Actions commence near Montevallo, Alabama, where Union Brigadier General James Harrison Wilson and his Cavalry force destroys iron furnaces and equipment while combating Lieutenant General Nathan Bedford Forrest's Confederate troops.

Union troops under General Wilson occupy Asbyville, Alabama, and also see action at Six-Mile Creek.

Union Major General Frederick Steele's column reaches Stockton, Alabama, the Mobile Campaign.

Federal operations begin around Aquia Eria, in the New Mexico Territory, as the Yankees respond to a scared rancher reporting that Indians had crossed his ranch last night. Upon further scouting, the Yankees determine the horse tracks had been made by either peaceful Navajo or Pueblo Indians. The tracks were so close to his house that the nervous rancher referred to, might have been his own.

Skirmish at Galley's, and at Hookerton, North Carolina.

Union Major General Jacob D. Cox resumes the command of the 23rd US Army Corps, North Carolina.

Skirmishing breaks out at Magnolia, Tennessee.

Confederate Major General John Bankhead Magruder is assigned to the command of the District of Texas, New Mexico, and Arizona, and vice Major General John G. Walker is relieved of command.

Actions occur at the White Oak Road, or White Oak Ride, at Crow's House, and at Hatcher's Run, or Boydton Road, Virginia, in the Richmond-Petersburg Campaign.

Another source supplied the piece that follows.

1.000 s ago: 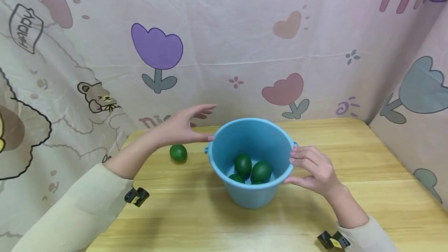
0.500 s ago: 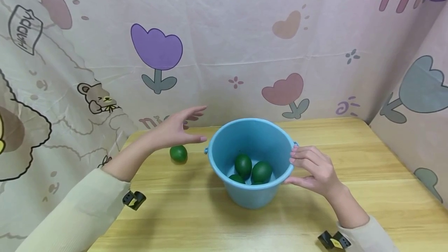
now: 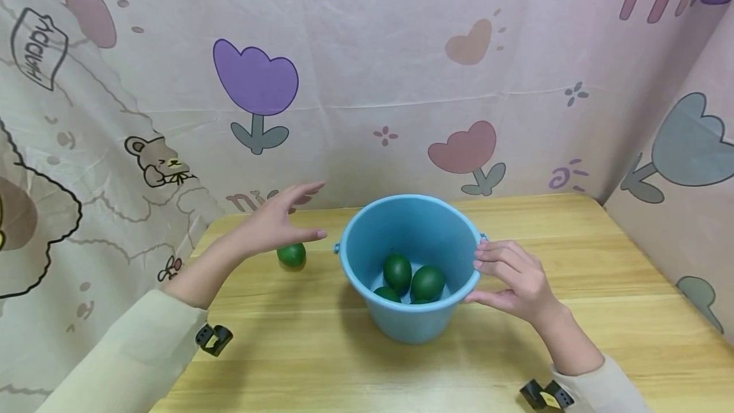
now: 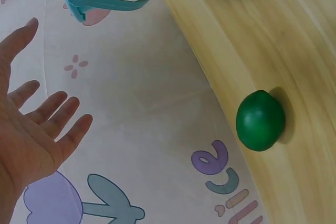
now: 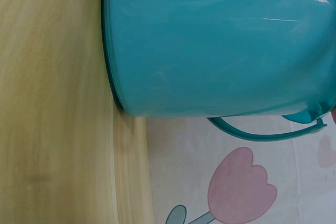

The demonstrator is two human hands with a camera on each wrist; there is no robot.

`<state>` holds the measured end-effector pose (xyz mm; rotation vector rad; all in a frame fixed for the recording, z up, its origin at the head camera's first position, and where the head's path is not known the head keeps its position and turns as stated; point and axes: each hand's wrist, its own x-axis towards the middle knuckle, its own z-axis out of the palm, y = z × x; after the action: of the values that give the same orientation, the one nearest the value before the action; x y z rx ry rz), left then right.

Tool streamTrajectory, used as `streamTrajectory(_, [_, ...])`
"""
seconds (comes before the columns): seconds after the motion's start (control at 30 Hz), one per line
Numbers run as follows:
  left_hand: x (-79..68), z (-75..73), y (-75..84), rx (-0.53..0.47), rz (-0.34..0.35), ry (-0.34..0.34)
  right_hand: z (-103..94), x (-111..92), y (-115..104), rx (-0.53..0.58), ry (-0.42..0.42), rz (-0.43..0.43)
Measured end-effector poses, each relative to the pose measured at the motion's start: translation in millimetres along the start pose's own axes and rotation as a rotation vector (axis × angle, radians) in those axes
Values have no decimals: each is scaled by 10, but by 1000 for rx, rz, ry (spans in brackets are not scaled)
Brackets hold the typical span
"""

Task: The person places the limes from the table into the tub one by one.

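Observation:
A light-blue bucket (image 3: 410, 327) stands upright on the wooden table, with several smooth green lime-like fruits (image 3: 427, 283) at its bottom. My right hand (image 3: 518, 279) holds the bucket's right rim, fingertips at the edge and thumb lower on the outer side. In the right wrist view the bucket wall (image 5: 220, 51) fills most of the picture and hides nearly all of that hand. My left hand (image 3: 272, 225) is in the air left of the bucket, fingers spread and nothing in it. Below it, another green fruit (image 4: 261, 120) lies on the table, partly covered by the hand in the head view.
A printed cloth (image 3: 355, 50) hangs behind the table and along both sides. The wooden table (image 3: 321, 362) ends at the back against this cloth. The bucket's handle (image 4: 113, 1) hangs down on its far side.
My left hand has moved left and slightly down, away from the bucket's rim and over the loose green fruit. The right hand and the bucket have stayed in place.

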<state>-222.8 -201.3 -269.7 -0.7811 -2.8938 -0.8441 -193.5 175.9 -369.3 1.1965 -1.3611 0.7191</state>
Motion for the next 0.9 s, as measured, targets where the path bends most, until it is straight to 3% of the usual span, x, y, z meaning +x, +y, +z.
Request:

The St. Mary's, a 115 ton schooner out of St. Mary's, Maryland, loaded with an assorted cargo valued at over $20,000, was boarded and captured off the Patuxent River in Chesapeake Bay by a Confederate raiding Party led by Master John C. Braine, CSN. The disguised Southerners were in a yawl and had come alongside the schooner on the pretext that their craft was sinking. Braine took St. Mary's to sea where they captured a New York bound schooner, the J. B. Spafford. The latter prize was released after the raiders had placed St. Mary's crew on board her and had taken the crew members' personal effects. The Confederates indicated to their captives that their intention was to take St. Mary's to St. Marks, Florida, attempting to run the blockade but they put into Nassau in April.

The USS Iuka, Lieutenant William C. Rogers in charge, captures the blockade running British schooner Comus off the coast of Florida with a cargo of cotton.